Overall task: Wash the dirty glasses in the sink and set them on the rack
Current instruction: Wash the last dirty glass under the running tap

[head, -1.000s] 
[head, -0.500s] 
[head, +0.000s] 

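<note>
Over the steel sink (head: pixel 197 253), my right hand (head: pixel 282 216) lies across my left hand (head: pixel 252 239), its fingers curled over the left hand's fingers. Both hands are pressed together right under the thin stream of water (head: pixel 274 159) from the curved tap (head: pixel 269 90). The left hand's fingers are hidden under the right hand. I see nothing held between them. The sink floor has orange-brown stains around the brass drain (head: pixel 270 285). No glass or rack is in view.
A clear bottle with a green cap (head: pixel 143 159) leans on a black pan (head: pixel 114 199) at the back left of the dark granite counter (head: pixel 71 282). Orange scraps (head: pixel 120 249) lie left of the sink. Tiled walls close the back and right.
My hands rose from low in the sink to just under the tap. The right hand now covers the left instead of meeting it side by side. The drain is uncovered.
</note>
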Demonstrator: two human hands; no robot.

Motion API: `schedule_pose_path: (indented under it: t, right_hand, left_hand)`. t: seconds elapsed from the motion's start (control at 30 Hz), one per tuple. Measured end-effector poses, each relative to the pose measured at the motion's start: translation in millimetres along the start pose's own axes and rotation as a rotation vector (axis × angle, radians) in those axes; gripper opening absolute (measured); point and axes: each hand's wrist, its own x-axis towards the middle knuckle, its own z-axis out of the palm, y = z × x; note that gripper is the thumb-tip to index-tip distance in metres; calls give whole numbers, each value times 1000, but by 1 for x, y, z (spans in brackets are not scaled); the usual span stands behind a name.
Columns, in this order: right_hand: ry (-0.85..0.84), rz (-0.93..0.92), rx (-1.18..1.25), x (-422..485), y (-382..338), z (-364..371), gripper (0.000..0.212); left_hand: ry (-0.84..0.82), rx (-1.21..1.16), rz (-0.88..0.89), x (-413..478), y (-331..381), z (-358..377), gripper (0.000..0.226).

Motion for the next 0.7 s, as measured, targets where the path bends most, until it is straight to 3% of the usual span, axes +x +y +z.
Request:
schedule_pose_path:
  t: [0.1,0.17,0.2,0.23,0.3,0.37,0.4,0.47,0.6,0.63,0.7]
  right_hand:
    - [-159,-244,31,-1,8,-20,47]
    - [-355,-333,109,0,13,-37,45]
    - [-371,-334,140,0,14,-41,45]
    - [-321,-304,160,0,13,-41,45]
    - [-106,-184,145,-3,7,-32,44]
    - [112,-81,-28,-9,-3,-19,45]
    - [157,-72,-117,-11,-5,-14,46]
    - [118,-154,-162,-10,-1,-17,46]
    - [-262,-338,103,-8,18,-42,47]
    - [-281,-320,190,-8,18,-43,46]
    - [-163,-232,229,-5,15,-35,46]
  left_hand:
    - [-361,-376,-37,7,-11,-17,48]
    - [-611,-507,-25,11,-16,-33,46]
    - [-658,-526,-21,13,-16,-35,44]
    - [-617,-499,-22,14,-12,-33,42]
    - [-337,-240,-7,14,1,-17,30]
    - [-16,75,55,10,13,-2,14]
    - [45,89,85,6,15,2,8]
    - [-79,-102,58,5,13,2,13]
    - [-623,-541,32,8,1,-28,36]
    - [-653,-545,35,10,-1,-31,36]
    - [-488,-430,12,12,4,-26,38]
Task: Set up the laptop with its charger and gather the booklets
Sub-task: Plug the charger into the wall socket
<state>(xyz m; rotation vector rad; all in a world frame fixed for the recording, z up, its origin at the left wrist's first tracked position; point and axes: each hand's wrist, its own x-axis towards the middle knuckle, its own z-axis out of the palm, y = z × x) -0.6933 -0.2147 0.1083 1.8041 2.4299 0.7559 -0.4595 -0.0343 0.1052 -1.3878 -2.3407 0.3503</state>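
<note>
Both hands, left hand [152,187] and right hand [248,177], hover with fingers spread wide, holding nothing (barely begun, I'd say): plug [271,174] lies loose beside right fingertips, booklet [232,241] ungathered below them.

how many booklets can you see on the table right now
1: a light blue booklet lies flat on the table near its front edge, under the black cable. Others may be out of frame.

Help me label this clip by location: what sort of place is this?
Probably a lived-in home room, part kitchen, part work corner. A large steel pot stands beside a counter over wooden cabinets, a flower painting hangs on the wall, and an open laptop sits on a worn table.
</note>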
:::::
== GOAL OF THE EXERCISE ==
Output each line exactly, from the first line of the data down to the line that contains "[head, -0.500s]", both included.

== ANSWER SPACE ==
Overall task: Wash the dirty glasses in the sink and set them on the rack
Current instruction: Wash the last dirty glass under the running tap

[head, -1.000s] 
[head, -0.500s] 

There is nothing more to this exercise.